6.50.1 Basic Asm — Assembler Instructions Without Operands

A basic asm statement has the following syntax:

asm asm-qualifiers ( AssemblerInstructions )

For the C language, the asm keyword is a GNU extension. When writing C code that can be compiled with -ansi and the -std options that select C dialects without GNU extensions, use __asm__ instead of asm (see Alternate Keywords). For the C++ language, asm is a standard keyword, but __asm__ can be used for code compiled with -fno-asm.

Qualifiers

volatile

The optional volatile qualifier has no effect. All basic asm blocks are implicitly volatile.

inline

If you use the inline qualifier, then for inlining purposes the size of the asm statement is taken as the smallest size possible (see Size of an asm).

Parameters

AssemblerInstructions

This is a literal string that specifies the assembler code. The string can contain any instructions recognized by the assembler, including directives.

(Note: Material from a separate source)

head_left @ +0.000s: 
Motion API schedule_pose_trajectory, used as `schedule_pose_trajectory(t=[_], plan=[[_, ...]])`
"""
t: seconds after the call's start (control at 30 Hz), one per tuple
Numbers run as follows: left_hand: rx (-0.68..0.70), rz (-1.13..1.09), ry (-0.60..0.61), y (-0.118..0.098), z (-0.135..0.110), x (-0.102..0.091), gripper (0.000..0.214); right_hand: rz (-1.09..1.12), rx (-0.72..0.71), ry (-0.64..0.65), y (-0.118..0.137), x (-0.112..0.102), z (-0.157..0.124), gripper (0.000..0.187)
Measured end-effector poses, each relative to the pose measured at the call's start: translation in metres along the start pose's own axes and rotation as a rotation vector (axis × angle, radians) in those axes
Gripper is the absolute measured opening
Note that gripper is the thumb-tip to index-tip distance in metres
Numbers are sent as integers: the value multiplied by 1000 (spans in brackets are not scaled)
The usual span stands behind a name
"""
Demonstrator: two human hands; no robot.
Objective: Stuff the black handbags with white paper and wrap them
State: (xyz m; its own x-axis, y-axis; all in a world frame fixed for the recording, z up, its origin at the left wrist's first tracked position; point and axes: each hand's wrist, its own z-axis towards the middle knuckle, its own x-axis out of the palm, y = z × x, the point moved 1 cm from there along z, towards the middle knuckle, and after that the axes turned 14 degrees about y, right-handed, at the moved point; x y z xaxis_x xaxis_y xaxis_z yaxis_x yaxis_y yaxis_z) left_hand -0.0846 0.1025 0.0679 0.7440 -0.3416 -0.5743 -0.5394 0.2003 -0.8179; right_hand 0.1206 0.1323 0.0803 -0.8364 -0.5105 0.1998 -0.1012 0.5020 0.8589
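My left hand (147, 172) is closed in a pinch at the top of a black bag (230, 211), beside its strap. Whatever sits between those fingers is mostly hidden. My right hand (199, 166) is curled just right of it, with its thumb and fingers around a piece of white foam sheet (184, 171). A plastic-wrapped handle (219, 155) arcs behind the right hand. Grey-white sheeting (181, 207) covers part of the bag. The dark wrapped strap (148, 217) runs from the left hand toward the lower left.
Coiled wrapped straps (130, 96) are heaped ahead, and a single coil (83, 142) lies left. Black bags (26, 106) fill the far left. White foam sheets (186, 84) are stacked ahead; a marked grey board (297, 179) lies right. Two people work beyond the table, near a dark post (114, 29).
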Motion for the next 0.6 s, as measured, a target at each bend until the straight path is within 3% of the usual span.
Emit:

GCC does not parse the assembler instructions themselves and does not know what they mean or even whether they are valid assembler input.

You may place multiple assembler instructions together in a single asm string, separated by the characters normally used in assembly code for the system. A combination that works in most places is a newline to break the line, plus a tab character (written as ‘\n\t’). Some assemblers allow semicolons as a line separator. However, note that some assembler dialects use semicolons to start a comment.